Make `class` a soft keyword

Since the introduction of soft keywords, I have been wondering more and more whether some of the existing keywords could be made soft keywords.

One benefit of being a soft keyword is, it can be a valid identifier. And one of the existing keywords that I would really like to be able to use as an identifier is class. class is a very frequently used term, and is meaningful in all sorts of ways. Since it is almost unavoidable, many programmers find different spellings to solve this, such as:

regex used

language:Python /[^a-zA-Z_]{alternate class spelling}\b/

I could not find a proper regex to search for cls but I assume it is quite high.

While it is not a debilitating issue, it does kill the charm in many cases. e.g. in fastHTML it breaks the 1:1 mapping with HTML:

@app.route("/")
def get():
    return (Title("Hello World"), 
            Main(H1('Hello, World'), cls="container"))
other potential candidates

I am not opposed to making more existing keywords into soft keywords, e.g. I would find the following quite useful as well:

  • if: do(something, if=predicate)
  • async: some_func(*args, async=True)
  • from: case_converter_factory(from="pascal", to="snake")
  • in: find(needle, in=haystack)

I am advocating for only class here, because that is the one I find myself needing most often. And I don’t feel there’s any chance of it being confusing if it were made a soft keyword.
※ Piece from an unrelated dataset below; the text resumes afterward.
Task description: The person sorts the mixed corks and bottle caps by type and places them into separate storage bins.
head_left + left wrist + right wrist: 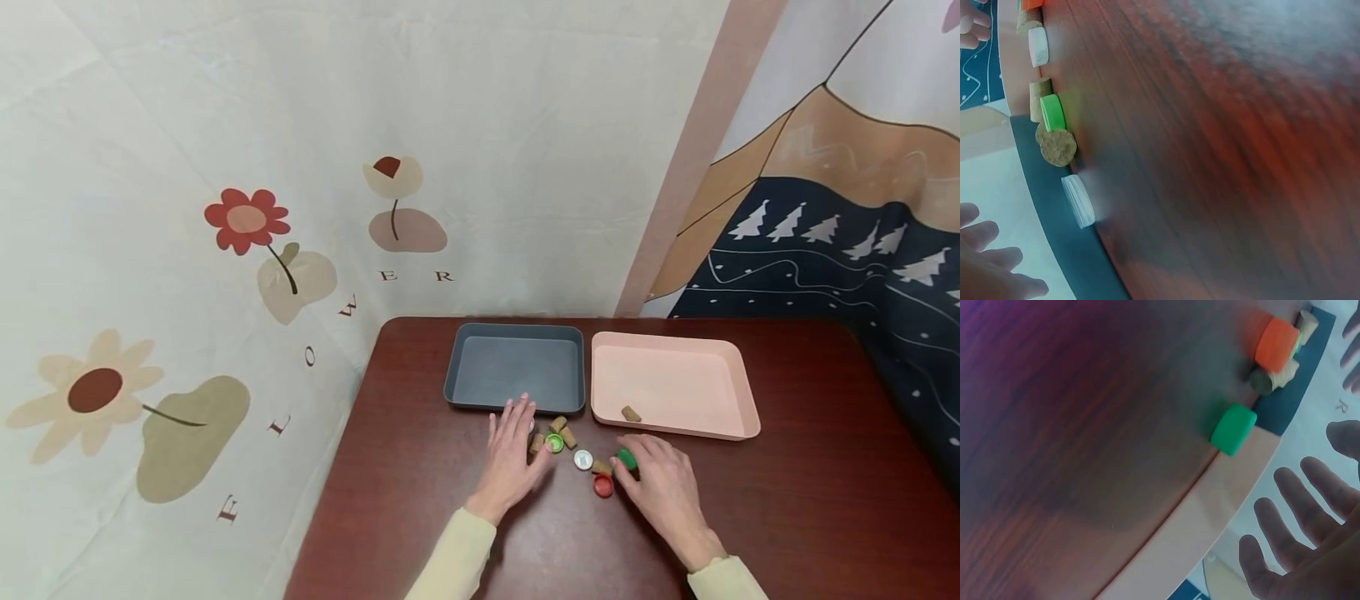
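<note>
My left hand [510, 458] hovers with fingers extended beside a small cluster of corks [567, 437] and a light green bottle cap [554, 442]. A white cap [1079, 201] near that hand shows in the left wrist view, mostly covered by the fingers from above. On the right, my right hand [663, 483] is held over the table with its fingers spread, close to a dark green cap [1233, 429] that stands apart from the fingertips in the right wrist view. Between the hands lie another white cap [582, 460], a cork [602, 468] and a red cap [603, 486].
A dark grey tray [514, 328] and a pink tray [738, 379] stand side by side along the back of the brown table [817, 500]. One cork [631, 414] lies in the pink tray's near side. Printed fabric [525, 167] hangs behind the table.
</note>
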Available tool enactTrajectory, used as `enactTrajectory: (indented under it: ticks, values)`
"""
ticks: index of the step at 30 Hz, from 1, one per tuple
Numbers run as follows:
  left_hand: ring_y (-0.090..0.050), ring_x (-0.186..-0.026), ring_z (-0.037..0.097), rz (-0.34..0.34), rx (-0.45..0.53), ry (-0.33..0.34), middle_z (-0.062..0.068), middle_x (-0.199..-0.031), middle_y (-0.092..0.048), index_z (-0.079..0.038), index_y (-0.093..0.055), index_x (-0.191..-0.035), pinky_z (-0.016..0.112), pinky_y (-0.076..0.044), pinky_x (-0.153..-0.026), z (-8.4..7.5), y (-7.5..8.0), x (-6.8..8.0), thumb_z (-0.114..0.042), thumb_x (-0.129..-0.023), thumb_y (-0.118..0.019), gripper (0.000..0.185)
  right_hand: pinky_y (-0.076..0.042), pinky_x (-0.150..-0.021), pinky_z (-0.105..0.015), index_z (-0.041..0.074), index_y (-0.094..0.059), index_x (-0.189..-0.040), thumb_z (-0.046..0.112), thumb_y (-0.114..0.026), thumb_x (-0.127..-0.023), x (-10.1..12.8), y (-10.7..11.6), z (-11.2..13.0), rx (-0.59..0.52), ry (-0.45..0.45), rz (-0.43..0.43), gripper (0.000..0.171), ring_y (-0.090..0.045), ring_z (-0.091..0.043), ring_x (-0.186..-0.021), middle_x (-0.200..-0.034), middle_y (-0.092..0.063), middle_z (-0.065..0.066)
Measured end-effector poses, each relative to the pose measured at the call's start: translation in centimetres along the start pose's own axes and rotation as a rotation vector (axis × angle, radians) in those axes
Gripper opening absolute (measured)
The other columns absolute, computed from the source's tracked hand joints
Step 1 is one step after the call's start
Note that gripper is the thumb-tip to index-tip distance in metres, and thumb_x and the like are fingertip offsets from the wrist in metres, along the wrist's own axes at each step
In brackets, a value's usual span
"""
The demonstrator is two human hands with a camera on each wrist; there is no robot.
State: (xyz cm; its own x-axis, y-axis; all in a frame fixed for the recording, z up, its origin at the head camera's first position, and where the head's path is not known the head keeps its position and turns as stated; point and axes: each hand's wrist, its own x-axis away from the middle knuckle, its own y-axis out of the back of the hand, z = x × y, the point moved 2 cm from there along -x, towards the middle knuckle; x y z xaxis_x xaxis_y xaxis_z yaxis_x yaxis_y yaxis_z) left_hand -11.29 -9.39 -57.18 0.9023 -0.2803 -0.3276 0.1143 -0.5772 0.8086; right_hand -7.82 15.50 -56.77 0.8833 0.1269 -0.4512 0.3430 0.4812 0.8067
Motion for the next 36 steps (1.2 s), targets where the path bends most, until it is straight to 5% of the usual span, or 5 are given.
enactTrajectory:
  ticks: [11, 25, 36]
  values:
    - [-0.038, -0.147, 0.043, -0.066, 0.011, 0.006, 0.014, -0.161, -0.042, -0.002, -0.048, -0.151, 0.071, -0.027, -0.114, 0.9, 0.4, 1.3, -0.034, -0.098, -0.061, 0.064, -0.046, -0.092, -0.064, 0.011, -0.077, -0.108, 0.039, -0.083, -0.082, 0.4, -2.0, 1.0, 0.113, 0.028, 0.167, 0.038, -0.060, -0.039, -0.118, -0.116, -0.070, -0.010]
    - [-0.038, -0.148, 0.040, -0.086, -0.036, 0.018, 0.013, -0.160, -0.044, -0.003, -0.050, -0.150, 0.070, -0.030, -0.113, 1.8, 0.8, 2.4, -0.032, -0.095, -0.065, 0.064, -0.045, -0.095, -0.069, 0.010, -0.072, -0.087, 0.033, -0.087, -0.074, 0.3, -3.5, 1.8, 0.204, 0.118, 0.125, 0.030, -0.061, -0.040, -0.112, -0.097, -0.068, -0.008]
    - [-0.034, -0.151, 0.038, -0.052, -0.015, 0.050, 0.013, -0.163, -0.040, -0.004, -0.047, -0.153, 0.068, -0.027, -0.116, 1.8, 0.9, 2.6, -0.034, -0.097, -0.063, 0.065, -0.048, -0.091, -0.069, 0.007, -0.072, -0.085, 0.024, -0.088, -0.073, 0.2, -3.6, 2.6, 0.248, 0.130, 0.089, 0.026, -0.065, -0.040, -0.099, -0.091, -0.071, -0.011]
In terms of backwards compatibility, the only concern in my opinion is existing educational material. Here, I am a bit unsure whether the tradeoff is worth it. If this change were made, I don’t think out-of-date educational material will have any adverse impact in practice.

9 Likes

+1

I’d advocate for from too for its common usage as a name for the beginning of a range, which happens to me often when mapping existing table columns of date ranges to object models and when wrapping third-party API calls.

3 Likes

Maybe case could be useful too, e.g. some fn(arg, case=some_case_identifier).

Generally I’m for adding class though, I’ve found myself doing class_ before.

case is already a soft keyword since it was introduced when the language was already mature.

Oh yeah I remember.

The whole point of soft keywords is to be able to use as a keyword something that may have already been used as an identifier.

Trying to use as an identifier something that is already a keyword adds unnecessary confusion. Personally, I don’t find your example motivating enough.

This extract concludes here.